Creative Commons License

This work is licensed under a Creative Commons Attribution-Noncommercial-No Derivative Works 2.5 UK: Scotland License.

 

1. Introduction

On Friday 8th March, 2013, the LL.M. in Public Law and the LL.M. in Law, Technology and Governance at the National University of Ireland Galway convened a symposium on “Privacy from Birth to Death and Beyond: European and American Perspectives”. Discussion ranged from whether we have a “right to be forgotten” online, the role of contract law in protecting consumer privacy, the confused rules that govern post-mortem privacy, how to balance the participation and protection of children in the online world and the challenges that face practitioners who have to rely on case law and legislation that were developed without the digital environment in mind.

The Symposium was opened by Mr. Rónán Kennedy, Director of the LL.M. in Law, Technology and Governance, who welcomed the audience to the event, explaining that it grew out of the common interests between some of the guest speakers who were coming to speak to his graduate students and, because of its increasing topicality, became a public event. Mr. Kennedy chaired the first session.

2. The Right to be Forgotten

The first speaker was Mr. José María Baño, an adjunct lecturer at NUI Galway but based in Madrid, where he works with the Instituto de Empresa and José María Baño León Abogados. He outlined the background to Case C-131/12 Google Spain v Agencia Española de Protección de Datos, on the so-called “Right to be Forgotten”. The case concerns whether a Spanish citizen has the right to require a Spanish newspaper and Google to delete information contained in a newspaper notice published in 1998. The notice concerned an auction of real estate to pay the plaintiff’s debts to the Social Security Administration. Mr. Baño outlined three broad issues raised by the details of the reference to the European Court of Justice:

  • Is there a right to be forgotten in the Data Protection Directive?
  •  Who should be responsible for protecting that right?

Is the Directive applicable to a search engine operating from California for data contained in the links supplied in reply to a query?

The answers to these questions are not yet clear, and the proceedings raised a number of paradoxes, including an increase in the amount of information available about the plaintiff. Mr. Baño also pointed out the issues that are raised by a lack of clear understanding of the technology on the part of the Spanish judiciary, who have posted an incompletely redacted version of the original notice on their website, most likely because they did not realise that blotting out text in a PDF is not sufficient to prevent it being copied-and-pasted. He noted that the challenge for the law is to overcome issues around both who is responsible for the information and who is accountable if the information does breach privacy rights.  In addition, he considered that the relative ‘newness’ of the Internet has facilitated discussion and debate over the law as it exists and how the law can be re-imagined and applied to a unique set of circumstances that may not have been in the minds of the legislators of the current Directive.

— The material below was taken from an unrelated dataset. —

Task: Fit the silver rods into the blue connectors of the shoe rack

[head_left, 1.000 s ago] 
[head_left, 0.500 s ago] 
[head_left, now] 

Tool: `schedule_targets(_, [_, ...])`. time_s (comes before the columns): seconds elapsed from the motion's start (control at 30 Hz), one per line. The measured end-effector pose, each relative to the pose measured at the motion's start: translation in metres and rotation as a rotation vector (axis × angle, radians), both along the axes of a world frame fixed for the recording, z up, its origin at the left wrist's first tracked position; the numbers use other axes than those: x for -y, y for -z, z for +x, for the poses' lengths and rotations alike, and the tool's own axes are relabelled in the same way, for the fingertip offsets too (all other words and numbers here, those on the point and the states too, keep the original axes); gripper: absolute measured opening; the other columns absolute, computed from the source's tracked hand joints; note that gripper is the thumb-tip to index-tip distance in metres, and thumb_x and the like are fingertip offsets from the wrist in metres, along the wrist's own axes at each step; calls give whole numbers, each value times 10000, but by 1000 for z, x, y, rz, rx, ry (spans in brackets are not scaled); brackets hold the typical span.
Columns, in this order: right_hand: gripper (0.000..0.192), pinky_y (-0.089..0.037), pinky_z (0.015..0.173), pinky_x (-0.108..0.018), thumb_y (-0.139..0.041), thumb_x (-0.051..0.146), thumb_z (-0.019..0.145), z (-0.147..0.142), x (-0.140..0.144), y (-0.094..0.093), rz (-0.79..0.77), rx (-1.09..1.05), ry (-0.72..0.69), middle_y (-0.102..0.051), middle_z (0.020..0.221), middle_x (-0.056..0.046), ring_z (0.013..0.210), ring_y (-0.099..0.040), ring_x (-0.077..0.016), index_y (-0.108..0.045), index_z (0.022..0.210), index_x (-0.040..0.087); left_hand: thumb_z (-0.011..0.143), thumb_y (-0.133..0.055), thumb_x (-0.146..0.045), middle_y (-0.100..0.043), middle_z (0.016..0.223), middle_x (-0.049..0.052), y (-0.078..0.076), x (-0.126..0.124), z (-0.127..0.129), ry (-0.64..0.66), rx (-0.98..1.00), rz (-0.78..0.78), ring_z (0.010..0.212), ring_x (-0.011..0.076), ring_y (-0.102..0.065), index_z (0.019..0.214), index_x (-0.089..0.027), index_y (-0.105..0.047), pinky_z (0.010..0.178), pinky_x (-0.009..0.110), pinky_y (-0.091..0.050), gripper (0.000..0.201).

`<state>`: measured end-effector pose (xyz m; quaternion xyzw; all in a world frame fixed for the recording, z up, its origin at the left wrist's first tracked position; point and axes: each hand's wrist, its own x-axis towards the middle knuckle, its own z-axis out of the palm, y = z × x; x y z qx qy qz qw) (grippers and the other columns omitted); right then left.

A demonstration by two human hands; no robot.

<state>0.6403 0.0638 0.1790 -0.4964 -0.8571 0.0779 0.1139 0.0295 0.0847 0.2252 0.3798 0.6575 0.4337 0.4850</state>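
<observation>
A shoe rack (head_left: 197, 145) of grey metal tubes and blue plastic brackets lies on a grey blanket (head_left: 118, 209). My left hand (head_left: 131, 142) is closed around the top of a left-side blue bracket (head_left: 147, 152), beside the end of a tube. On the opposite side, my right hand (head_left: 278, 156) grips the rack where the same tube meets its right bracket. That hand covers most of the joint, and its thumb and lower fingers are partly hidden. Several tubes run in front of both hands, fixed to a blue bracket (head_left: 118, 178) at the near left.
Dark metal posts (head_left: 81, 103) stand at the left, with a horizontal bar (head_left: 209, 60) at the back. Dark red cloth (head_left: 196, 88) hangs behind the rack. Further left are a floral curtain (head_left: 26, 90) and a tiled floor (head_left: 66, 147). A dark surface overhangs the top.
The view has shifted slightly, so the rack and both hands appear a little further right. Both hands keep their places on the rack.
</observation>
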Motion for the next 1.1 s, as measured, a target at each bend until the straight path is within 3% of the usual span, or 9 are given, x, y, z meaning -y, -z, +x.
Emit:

Mr. Baño concluded that there is no right to be forgotten under the current Directive, but there is however a right to erasure that should be properly used and not misinterpreted. Obligations, if any, need to be imposed on webmasters and there is a need to reform legal publication obligations to acknowledge the Internet era. If information is public and truthful, it should remain online as in those cases, it is hard to argue that the right to “private censorship” should prevail over the right to information. He raised a final plea for an international treaty on the use of the Internet and data protection.

3. Do-Not-Track as Default

Professor Joshua Fairfield of Washington and Lee University School of Law spoke on “Do-Not-Track as Default: Transaction Costs in U.S. Consumer Privacy”. He outlined the difficulties that arise in the United States without comprehensive data protection legislation, and the lack of understanding of the issues by technical standards groups. He pointed to the example of data surveillance in the US to illustrate that these regulatory issues show how consumer protection (the lens through which privacy is analysed in the US) can be overridden by contract law.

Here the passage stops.